Skeletal muscle is a major site of fatty acid oxidation so healthy active muscles account for a large clearance of serum lipids including fatty acids, chylomicron, triaclglycerol, and VLDL's. After activity the muscle takes up lipids and uses the energy for glycogen resynthesis, muscle TAG synthesis and protein synthesis. This is caused by an increase in lipoprotein lipase activity. The way muscle contributes to lipid homeostasis is by burning energy, taking up lipids for fuel and refueling essential muscle functions (growth, repair). It also decreases VLDL and LDL, but raises HDL. These major functions contribute to lipid homeostasis.

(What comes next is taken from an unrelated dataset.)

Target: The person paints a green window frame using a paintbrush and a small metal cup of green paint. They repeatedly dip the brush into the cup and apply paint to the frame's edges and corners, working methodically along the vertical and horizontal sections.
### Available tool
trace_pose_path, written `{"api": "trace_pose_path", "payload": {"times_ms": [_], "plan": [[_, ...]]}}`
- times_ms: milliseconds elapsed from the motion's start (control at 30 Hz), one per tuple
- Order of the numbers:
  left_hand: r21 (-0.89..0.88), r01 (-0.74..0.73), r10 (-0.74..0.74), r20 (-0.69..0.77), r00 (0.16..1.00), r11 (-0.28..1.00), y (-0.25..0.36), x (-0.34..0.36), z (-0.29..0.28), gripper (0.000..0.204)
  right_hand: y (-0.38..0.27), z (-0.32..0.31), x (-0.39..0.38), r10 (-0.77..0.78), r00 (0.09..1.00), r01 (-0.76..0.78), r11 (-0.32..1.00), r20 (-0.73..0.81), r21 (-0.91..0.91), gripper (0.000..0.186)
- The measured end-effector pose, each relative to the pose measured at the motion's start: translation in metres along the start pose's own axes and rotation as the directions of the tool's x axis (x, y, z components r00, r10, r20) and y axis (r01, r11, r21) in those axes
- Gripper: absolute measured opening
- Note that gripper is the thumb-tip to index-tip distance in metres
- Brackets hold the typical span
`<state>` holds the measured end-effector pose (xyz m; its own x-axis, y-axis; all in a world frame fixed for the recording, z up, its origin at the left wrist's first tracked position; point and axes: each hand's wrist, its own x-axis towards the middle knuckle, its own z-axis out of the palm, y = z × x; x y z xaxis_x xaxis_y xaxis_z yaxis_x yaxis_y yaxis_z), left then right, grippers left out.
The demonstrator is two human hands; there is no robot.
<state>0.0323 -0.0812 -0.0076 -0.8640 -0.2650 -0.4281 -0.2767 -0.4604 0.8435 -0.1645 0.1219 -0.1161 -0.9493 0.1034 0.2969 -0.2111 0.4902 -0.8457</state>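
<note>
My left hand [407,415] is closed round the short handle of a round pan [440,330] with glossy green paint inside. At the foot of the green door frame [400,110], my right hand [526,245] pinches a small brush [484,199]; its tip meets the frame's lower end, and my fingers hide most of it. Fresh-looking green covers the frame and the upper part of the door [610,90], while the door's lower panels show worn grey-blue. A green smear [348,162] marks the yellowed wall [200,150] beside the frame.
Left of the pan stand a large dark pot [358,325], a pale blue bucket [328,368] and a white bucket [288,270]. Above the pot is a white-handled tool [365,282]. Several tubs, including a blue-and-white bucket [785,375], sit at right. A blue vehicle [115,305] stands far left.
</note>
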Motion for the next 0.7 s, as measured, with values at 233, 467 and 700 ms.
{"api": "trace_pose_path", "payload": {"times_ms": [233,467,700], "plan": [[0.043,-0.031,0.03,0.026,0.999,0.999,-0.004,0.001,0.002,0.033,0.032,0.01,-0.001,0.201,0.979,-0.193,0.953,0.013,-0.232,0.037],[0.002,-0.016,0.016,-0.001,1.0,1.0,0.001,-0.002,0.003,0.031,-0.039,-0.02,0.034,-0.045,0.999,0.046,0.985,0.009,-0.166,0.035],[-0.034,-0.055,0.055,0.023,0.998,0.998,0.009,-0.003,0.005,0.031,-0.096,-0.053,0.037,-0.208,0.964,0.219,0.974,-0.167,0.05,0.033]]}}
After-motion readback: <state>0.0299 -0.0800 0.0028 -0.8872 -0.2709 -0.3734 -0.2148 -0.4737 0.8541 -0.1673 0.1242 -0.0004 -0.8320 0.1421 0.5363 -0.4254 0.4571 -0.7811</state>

Too much lipid or fat stored within the muscle as a direct effect of inactivity and calorie imbalance may result in insulin resistance and be on the causal pathway to developing diabetes. Lipids secrete adipokines, which are fat proteins that signal the general health status of the fat cell. Some adipokines such as TNFa are inflammatory markers and the presence of these in tissues where they should not normally be may contribute to abnormal cell signaling. The mechanism of action here is that the GLUT 4 receptor is not able to translocate to the cell surface, because of a defect in the insulin signaling pathway. Peripheral insulin resistance can be linked to skeletal muscle. Activity and exercise can reverse or improve insulin resistance by increasing or returning the oxidative capacity functions.
Muscles play an integral role in lipid and glucose homeostasis and chronic disease development. Exercising promotes the oxidative capacity of muscle tissue. This is directly linked to prevention of many chronic diseases including type 2 diabetes, metabolic syndrome, and cardiovascular diseases. In addition, exercise promotes weight maintenance and weight loss, improves circulation, promotes healthy blood pressure, strengthens the blood vasculature, promotes bone and skeletal health, and may prevent cancers of the breast and colon.